Uma série de ocorrências têm colocado em xeque a atuação da Polícia Militar de São Paulo, como as mortes de uma criança de 4 anos em uma ação em Santos, no litoral paulista, e de um estudante de Medicina na Vila Mariana, zona sul paulistana. Nessa segunda-feira, 2, um agente da corporação arremessou um homem do alto de uma ponte na região de Cidade Ademar, também na zona sul.

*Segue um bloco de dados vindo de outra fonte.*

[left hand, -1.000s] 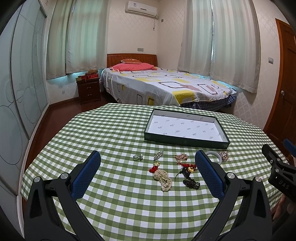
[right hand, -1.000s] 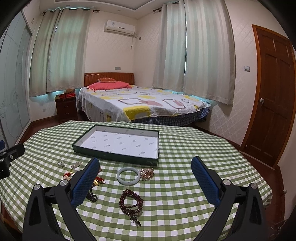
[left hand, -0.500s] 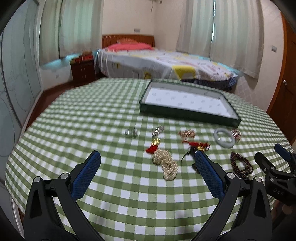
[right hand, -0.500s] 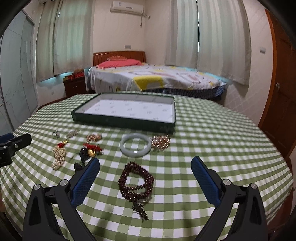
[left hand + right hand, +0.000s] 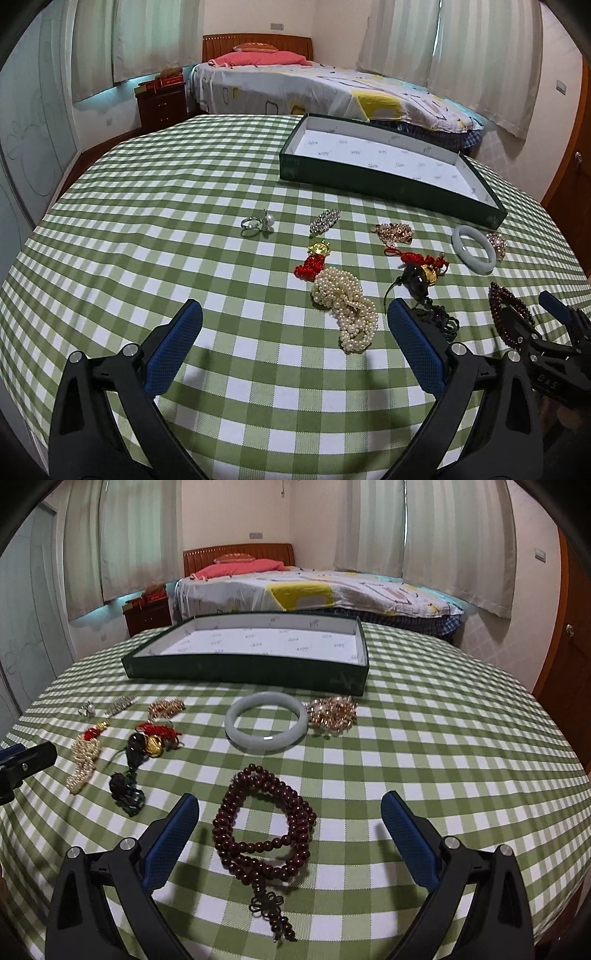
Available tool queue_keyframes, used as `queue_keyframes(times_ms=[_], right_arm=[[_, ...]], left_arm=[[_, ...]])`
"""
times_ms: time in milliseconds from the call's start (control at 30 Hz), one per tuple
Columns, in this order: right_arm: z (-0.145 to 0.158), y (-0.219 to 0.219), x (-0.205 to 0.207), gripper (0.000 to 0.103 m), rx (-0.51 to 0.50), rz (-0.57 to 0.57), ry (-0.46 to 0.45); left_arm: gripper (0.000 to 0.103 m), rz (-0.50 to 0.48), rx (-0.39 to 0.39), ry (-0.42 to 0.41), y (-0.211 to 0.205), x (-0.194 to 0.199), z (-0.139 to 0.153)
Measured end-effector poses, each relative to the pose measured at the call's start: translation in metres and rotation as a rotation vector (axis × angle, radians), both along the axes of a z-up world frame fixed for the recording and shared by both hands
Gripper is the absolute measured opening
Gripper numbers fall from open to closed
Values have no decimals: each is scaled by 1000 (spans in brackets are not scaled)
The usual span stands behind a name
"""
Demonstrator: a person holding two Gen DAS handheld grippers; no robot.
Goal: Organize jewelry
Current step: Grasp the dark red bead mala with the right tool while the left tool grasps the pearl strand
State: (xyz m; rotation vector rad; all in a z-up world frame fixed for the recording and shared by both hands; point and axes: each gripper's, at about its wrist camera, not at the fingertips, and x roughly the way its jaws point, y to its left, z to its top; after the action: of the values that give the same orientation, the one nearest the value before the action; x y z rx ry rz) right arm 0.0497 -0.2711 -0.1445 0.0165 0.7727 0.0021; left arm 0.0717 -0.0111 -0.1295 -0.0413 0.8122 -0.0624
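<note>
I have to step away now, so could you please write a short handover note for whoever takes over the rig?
Left gripper: open, empty, low over the cloth near the pearl strand.
Right gripper: open, empty, its fingers either side of the dark red bead bracelet, not gripping it.
Green box: at the back of the table, nothing in it.
Done: nothing boxed yet.
Left: every piece, including the jade bangle, pearl ring and red tassel charms, lies loose on the checked tablecloth.

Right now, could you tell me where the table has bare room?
Bare green-checked cloth left of the pearl ring, and right of the gold cluster. The white-lined green tray is empty. Crowded around the pearl strand.
</note>
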Motion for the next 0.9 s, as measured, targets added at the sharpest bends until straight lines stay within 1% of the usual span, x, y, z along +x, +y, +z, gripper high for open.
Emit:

Para Leonardo Carvalho, pesquisador sênior do Fórum Brasileiro de Segurança Pública, mesmo diante do aumento da letalidade policial, faltam ao secretário da Segurança Pública, Guilherme Derrite, e o governador Tarcísio de Freitas (Republicanos) anunciarem ações estruturais e efetivas para reduzir a letalidade policial, que atingiu este ano o maior número desde 2020.

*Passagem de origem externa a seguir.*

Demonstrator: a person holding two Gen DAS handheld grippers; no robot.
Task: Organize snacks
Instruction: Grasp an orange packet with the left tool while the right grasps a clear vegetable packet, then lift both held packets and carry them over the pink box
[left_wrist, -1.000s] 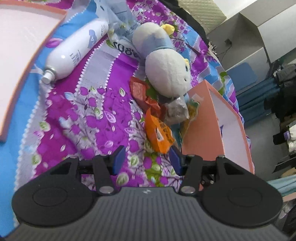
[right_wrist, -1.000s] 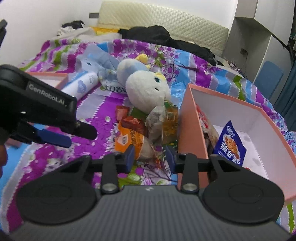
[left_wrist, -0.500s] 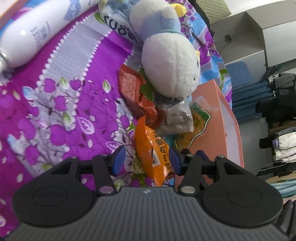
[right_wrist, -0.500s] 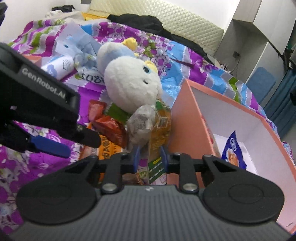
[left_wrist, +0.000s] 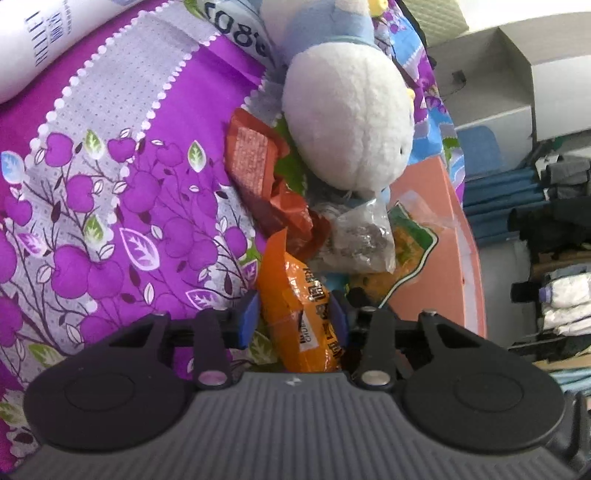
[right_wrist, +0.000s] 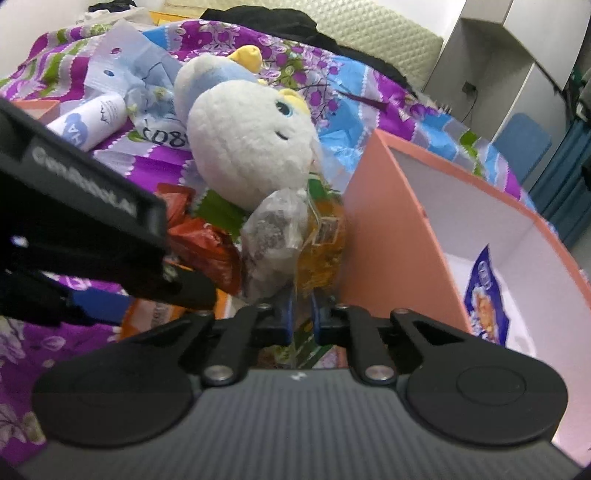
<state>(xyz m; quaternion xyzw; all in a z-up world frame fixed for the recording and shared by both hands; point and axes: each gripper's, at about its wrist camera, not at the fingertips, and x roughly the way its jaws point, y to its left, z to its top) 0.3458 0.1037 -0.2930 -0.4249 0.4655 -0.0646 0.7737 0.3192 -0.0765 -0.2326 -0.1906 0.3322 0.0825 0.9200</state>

Segundo o especialista, entre as saídas para reverter a alta de mortes pelas forças de segurança estão o uso de armas não letais, como tasers, e o monitoramento feito por meio de câmeras nos uniformes dos policiais.

Nesta semana, imagens de dois casos protagonizados por PMs repercutiram: a morte de um jovem de 26 anos em um mercado, alvejado de costas por um agente de folga. Depois, um homem arremessado de uma ponte. O que está acontecendo com a PM de São Paulo?

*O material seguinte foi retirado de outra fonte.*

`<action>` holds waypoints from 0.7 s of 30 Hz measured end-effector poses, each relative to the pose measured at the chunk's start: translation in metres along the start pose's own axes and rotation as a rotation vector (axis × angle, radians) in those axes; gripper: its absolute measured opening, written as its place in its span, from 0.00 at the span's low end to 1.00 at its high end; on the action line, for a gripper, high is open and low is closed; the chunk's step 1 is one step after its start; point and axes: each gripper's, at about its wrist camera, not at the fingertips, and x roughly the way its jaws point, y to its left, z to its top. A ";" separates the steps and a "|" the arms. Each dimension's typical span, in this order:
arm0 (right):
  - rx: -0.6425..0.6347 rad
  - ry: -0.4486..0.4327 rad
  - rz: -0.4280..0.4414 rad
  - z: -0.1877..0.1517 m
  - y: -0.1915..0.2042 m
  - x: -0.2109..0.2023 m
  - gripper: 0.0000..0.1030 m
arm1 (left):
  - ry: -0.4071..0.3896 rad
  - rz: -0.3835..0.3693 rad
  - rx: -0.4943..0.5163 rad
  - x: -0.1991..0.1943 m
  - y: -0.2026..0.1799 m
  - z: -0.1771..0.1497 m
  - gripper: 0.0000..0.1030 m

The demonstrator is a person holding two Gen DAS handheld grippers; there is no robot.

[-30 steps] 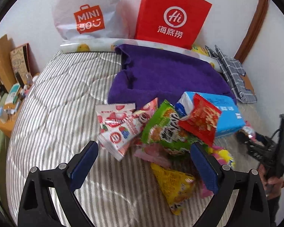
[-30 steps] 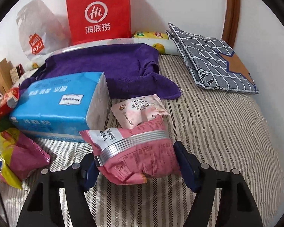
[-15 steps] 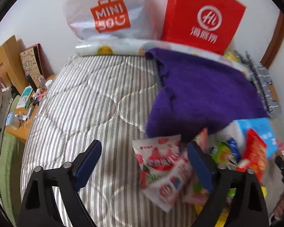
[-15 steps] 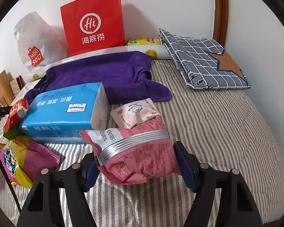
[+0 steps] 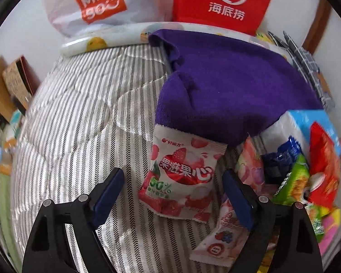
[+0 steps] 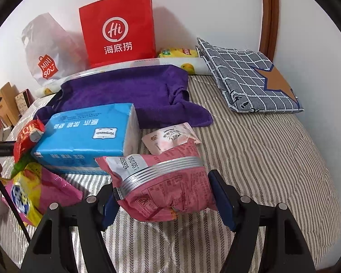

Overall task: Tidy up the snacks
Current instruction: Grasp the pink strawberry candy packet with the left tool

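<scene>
My left gripper (image 5: 174,193) is open low over the striped bed, its jaws on either side of a white-and-red strawberry snack pouch (image 5: 181,177). A second pink-white pouch (image 5: 218,238) lies under the right finger. More snacks, green (image 5: 293,186) and red (image 5: 322,166), pile at the right. My right gripper (image 6: 163,195) is shut on a pink snack bag (image 6: 166,186) with a silver band, held just above the bed. A pale pink pouch (image 6: 170,136) lies behind it. A yellow-pink bag (image 6: 29,191) lies at the left.
A blue tissue pack (image 6: 86,136) sits on the bed beside a purple towel (image 6: 129,91). A red paper bag (image 6: 118,29) and a white Miniso bag (image 6: 45,52) stand against the wall. A checked grey cloth (image 6: 250,75) lies far right. Boxes (image 5: 9,86) crowd the left bedside.
My left gripper has swung left and then come down close over the strawberry pouch, which now sits between its jaws. My right gripper keeps hold of the pink bag and has drawn back slightly.
</scene>
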 end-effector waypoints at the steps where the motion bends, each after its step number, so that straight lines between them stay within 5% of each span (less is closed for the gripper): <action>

É preciso olhar um pouco mais para trás para entender, até de forma mais ampla, o contexto de segurança pública de São Paulo. Até 2020 e 2021, havia uma queda nos números de letalidade policial no Estado. E essa queda não foi à toa, mas resultado de esforço institucional da própria Polícia Militar e do governo estadual. Como a polícia fez isso? Entre outras ações, com a aquisição de armas de capacitação neuromuscular - os tasers -, com criação de procedimentos internos para melhor apurar os casos de letalidade policial - as comissões de mitigação - e com a criação do Programa Olho Vivo, que implementou as câmeras corporais. Como resultado de tudo isso, a letalidade caiu, sem nenhuma explosão de crimes por conta disso. Pelo contrário, houve redução de vários índices criminais, incluindo homicídios.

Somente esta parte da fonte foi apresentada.